The project, to be undertaken by the Tapi Irrigation Development Corporation (TIDC), is being pushed as a suitable alternative to big dams that would require displacement of villages which is more complicated. This project will emphasise on percolation of underground water and maximising the use of surplus water, which runs into the Arabian Sea to increase water tables in drought-stricken villages.
Chief Minister Devendra Fadnavis held a meeting with Union Water Resources Minister Uma Bharti. The Centre has in principle given its consent for the project. However, a meeting between representatives of the three states and the Ministry of Water Resources is expected at the end of this month.
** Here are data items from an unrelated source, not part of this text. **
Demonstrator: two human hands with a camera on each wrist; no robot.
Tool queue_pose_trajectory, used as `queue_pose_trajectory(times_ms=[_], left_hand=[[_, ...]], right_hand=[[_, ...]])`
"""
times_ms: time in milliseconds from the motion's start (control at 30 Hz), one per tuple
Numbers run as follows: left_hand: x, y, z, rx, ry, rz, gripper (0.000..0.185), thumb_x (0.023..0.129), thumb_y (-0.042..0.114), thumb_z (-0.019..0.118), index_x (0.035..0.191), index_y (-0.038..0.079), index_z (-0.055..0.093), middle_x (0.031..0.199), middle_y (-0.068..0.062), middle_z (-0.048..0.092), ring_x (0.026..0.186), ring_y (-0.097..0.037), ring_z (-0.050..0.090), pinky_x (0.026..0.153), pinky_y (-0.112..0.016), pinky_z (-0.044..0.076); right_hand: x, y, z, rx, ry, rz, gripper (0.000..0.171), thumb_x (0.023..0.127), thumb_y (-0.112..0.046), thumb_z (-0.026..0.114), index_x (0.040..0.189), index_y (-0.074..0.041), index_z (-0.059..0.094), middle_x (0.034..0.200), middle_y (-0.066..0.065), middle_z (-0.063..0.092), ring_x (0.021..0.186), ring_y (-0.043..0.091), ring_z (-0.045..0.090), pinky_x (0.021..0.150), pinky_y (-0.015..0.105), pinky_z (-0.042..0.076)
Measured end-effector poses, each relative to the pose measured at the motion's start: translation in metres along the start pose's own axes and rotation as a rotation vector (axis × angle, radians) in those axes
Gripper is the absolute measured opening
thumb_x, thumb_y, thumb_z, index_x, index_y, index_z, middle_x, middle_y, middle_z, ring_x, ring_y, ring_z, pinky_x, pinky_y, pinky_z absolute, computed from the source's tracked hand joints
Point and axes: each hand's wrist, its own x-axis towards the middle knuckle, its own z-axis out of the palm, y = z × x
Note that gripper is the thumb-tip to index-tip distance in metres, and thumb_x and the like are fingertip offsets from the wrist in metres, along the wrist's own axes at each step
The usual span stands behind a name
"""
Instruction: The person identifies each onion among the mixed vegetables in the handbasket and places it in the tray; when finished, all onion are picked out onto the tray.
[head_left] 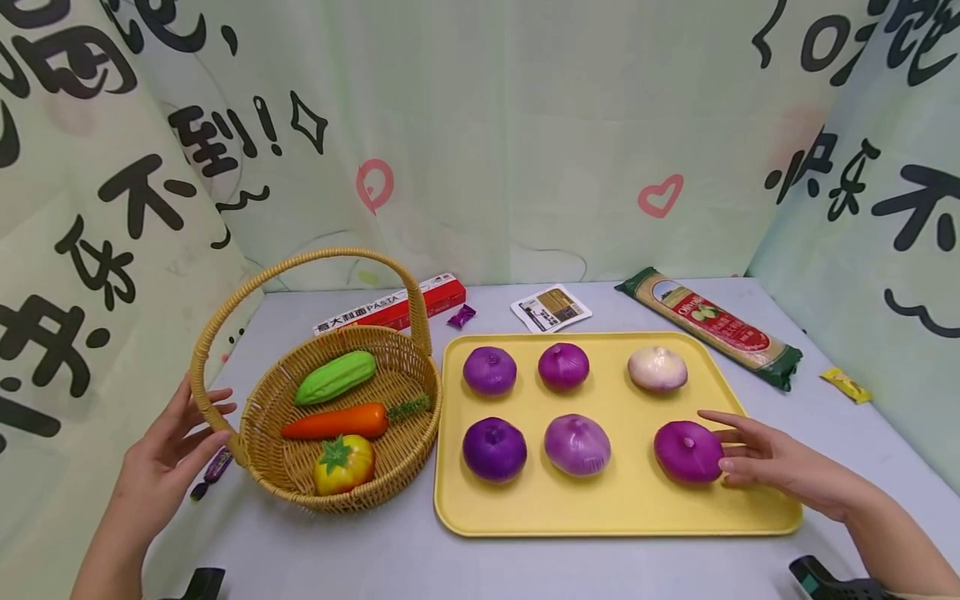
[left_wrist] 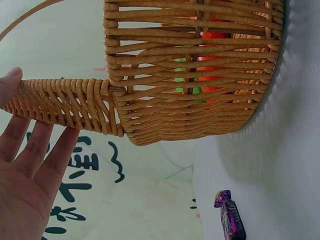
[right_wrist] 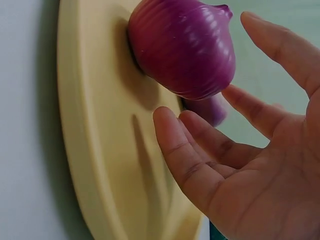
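My left hand (head_left: 168, 446) holds the wicker basket (head_left: 258, 417) low on its arched handle, thumb on one side and fingers on the other; the left wrist view shows this handle (left_wrist: 60, 102) between them. Inside lie a green ridged vegetable (head_left: 336, 377), a carrot (head_left: 337, 422) and a yellow-red tomato (head_left: 344, 465). Over the right end of the yellow tray (head_left: 525, 523), my right hand (head_left: 787, 467) reaches beside a magenta onion (head_left: 687, 452), fingers spread and not wrapped round it. In the right wrist view, a fingertip appears at or close to this onion (right_wrist: 185, 47).
Several other onions, purple (head_left: 494, 450) and whitish (head_left: 657, 369), sit on the tray. Behind are a red pasta box (head_left: 442, 294), a purple candy (head_left: 461, 317), a white packet (head_left: 551, 308) and a long green-ended bag (head_left: 712, 327). A yellow candy (head_left: 846, 385) lies right, a dark-wrapped one (left_wrist: 231, 217) left.
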Motion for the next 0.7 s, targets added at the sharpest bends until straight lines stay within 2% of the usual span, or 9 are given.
queue_pose_trajectory(times_ms=[100,167,333,433,500,633,667,700], left_hand=[[0.0,0.0,0.0,0.004,0.002,0.002,0.085,0.084,-0.007,0.063,0.151,0.024,0.021,0.117,0.036,0.049,0.104,0.019,0.051,0.078,0.002,0.042],[0.0,0.0,0.0,0.004,0.002,0.007,0.085,0.084,-0.007,0.063,0.151,0.024,0.021,0.117,0.036,0.049,0.104,0.019,0.051,0.079,0.002,0.042],[0.003,-0.001,0.002,-0.004,0.0,0.059,0.088,0.081,-0.012,0.063,0.151,0.02,0.021,0.119,0.034,0.049,0.105,0.018,0.052,0.08,0.002,0.042],[0.005,-0.001,0.002,-0.006,-0.012,0.087,0.087,0.081,-0.014,0.061,0.151,0.018,0.02,0.121,0.034,0.048,0.106,0.018,0.052,0.082,0.002,0.041],[0.007,-0.001,0.001,-0.003,-0.027,0.096,0.081,0.086,-0.012,0.056,0.151,0.018,0.02,0.122,0.035,0.047,0.107,0.019,0.051,0.084,0.002,0.04],[0.014,0.001,-0.007,-0.025,-0.041,0.141,0.059,0.097,-0.003,0.04,0.15,0.014,0.023,0.128,0.028,0.05,0.113,0.014,0.049,0.092,0.0,0.036],[0.018,0.004,-0.01,-0.02,-0.032,0.142,0.055,0.098,-0.001,0.036,0.15,0.015,0.025,0.13,0.026,0.05,0.117,0.012,0.047,0.096,-0.001,0.033],[0.022,0.008,-0.014,-0.004,-0.016,0.141,0.052,0.1,0.002,0.034,0.149,0.016,0.027,0.134,0.025,0.048,0.121,0.012,0.043,0.099,-0.001,0.03]], right_hand=[[-0.003,0.0,-0.004,-0.015,0.006,-0.016,0.063,0.097,-0.026,0.048,0.15,-0.017,0.016,0.145,0.033,0.024,0.107,-0.004,0.056,0.087,0.03,0.055],[-0.005,0.0,-0.007,-0.038,0.021,-0.025,0.061,0.098,-0.027,0.045,0.15,-0.014,0.016,0.146,0.033,0.025,0.104,-0.008,0.056,0.086,0.028,0.055],[-0.014,0.0,-0.013,-0.097,0.099,-0.012,0.062,0.1,-0.03,0.041,0.149,-0.004,0.014,0.147,0.034,0.023,0.103,-0.007,0.058,0.084,0.025,0.056],[-0.021,0.003,-0.017,-0.131,0.147,-0.006,0.063,0.1,-0.03,0.041,0.149,-0.002,0.013,0.147,0.035,0.022,0.102,-0.01,0.056,0.083,0.026,0.056],[-0.024,0.004,-0.021,-0.163,0.182,-0.002,0.063,0.101,-0.031,0.04,0.149,0.0,0.013,0.146,0.035,0.023,0.1,-0.013,0.054,0.083,0.027,0.056],[-0.023,-0.003,-0.031,-0.246,0.261,-0.038,0.064,0.101,-0.032,0.04,0.148,0.003,0.015,0.146,0.033,0.023,0.096,-0.022,0.046,0.081,0.03,0.057],[-0.022,-0.009,-0.033,-0.276,0.284,-0.048,0.064,0.101,-0.033,0.04,0.148,0.003,0.016,0.145,0.033,0.025,0.097,-0.02,0.048,0.083,0.035,0.057],[-0.019,-0.016,-0.034,-0.315,0.308,-0.061,0.064,0.1,-0.034,0.041,0.148,0.002,0.017,0.145,0.033,0.025,0.102,-0.011,0.055,0.086,0.042,0.056]])
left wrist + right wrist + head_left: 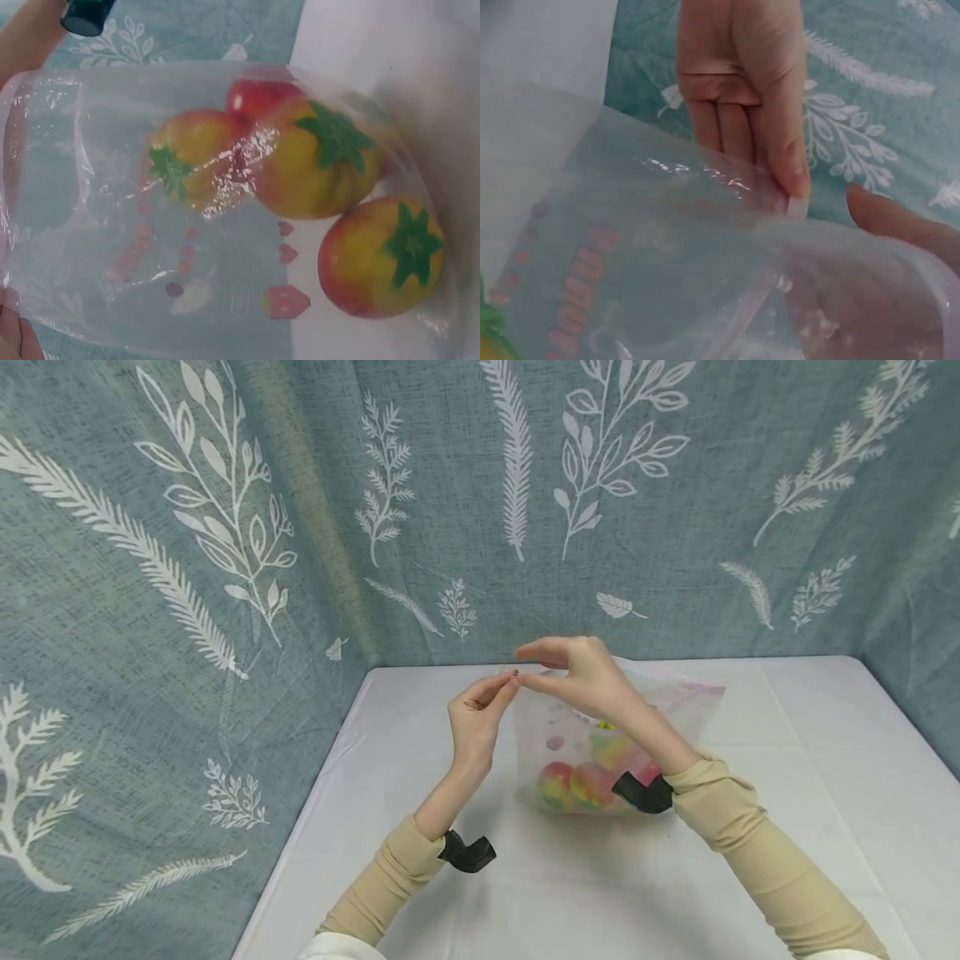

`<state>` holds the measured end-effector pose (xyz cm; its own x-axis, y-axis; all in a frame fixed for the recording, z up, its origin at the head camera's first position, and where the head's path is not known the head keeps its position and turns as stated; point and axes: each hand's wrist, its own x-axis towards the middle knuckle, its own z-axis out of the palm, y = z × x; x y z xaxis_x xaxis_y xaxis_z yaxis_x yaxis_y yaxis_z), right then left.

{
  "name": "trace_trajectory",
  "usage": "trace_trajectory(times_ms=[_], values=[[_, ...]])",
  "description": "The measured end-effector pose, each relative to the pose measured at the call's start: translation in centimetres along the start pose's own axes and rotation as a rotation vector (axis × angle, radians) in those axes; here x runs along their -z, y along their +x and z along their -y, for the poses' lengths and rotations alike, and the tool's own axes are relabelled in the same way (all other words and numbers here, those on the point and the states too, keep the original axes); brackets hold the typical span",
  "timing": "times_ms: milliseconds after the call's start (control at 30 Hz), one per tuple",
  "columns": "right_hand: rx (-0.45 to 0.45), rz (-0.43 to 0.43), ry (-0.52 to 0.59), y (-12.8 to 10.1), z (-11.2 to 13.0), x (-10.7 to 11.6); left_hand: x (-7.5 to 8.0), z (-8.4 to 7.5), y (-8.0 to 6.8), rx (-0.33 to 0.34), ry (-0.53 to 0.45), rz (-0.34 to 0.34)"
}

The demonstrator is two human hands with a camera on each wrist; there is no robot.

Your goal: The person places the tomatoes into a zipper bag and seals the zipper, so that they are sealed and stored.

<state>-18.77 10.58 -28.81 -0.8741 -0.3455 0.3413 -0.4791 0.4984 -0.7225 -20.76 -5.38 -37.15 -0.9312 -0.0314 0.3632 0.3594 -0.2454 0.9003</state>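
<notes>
A translucent plastic bag [536, 743] with pink printing and a pinkish top edge stands upright on the table. Inside are several round red-and-yellow fruits [379, 259] with green star-shaped leaf tops, perhaps toy ones. My left hand [476, 714] pinches the bag's upper left corner between thumb and fingers; the right wrist view shows this left hand [742, 97] at the whitish edge strip. My right hand [581, 677] is at the bag's mouth, thumb and fingers spread apart. Its thumb [900, 225] is outside the plastic, while its fingers show blurrily through it.
A white cloth covers the table [390, 760]. Behind it and at the left hangs a grey-green curtain [450, 485] with white leaf patterns. Black wrist devices [467, 852] sit on both forearms, the right one in front of the bag.
</notes>
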Motion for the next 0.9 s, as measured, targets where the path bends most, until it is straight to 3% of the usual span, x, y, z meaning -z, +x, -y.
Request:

Fadnavis said, “The project, when completed, would alter the agro-economics of North Maharashtra and Vidarbha. The project would help to recharge water tables in villages reeling under drought. It would also help us to maximise the use of surplus river water, which remain untapped, to optimise the irrigation potential.”
According to state Water Resources Minister Girish Mahajan, “The Tapi recharge project would lead to 80 TMC water to percolate into the ground. It would automatically raise water tables, thus helping us to tackle water scarcity in the drought-hit districts of North Maharashtra and Vidarbha.” The districts expected to reap the benefits include Jalgaon, Nashik, Nandurbar, Dhule, Washim, Buldhana, Akola and Amravati.
An official in the know of things said, “Madhya Pradesh Chief Minister Shivraj Singh Chouhan is keen on expediting the project as it also goes a long way in addressing water problems in his state.” Tapi, which originates from Multai village in Betul district of Madhya Pradesh, flows through the Satpura range criss-crossing several districts of North Maharashtra and Vidarbha, before moving onto Surat in Gujarat.
A TIDC official said, “The project will bring four lakh hectares under irrigation. Unlike other irrigation projects, there is no expenditure incurred on addressing the problems of displaced villages. However, the overall project cost of Rs 6,000 crore would have to be worked with the Centre, as the state does not have adequate funds.”
Sources said that the earlier dam project was scrapped as it would have led to displacement of 70 villages, besides submerging vast stretches of fertile land.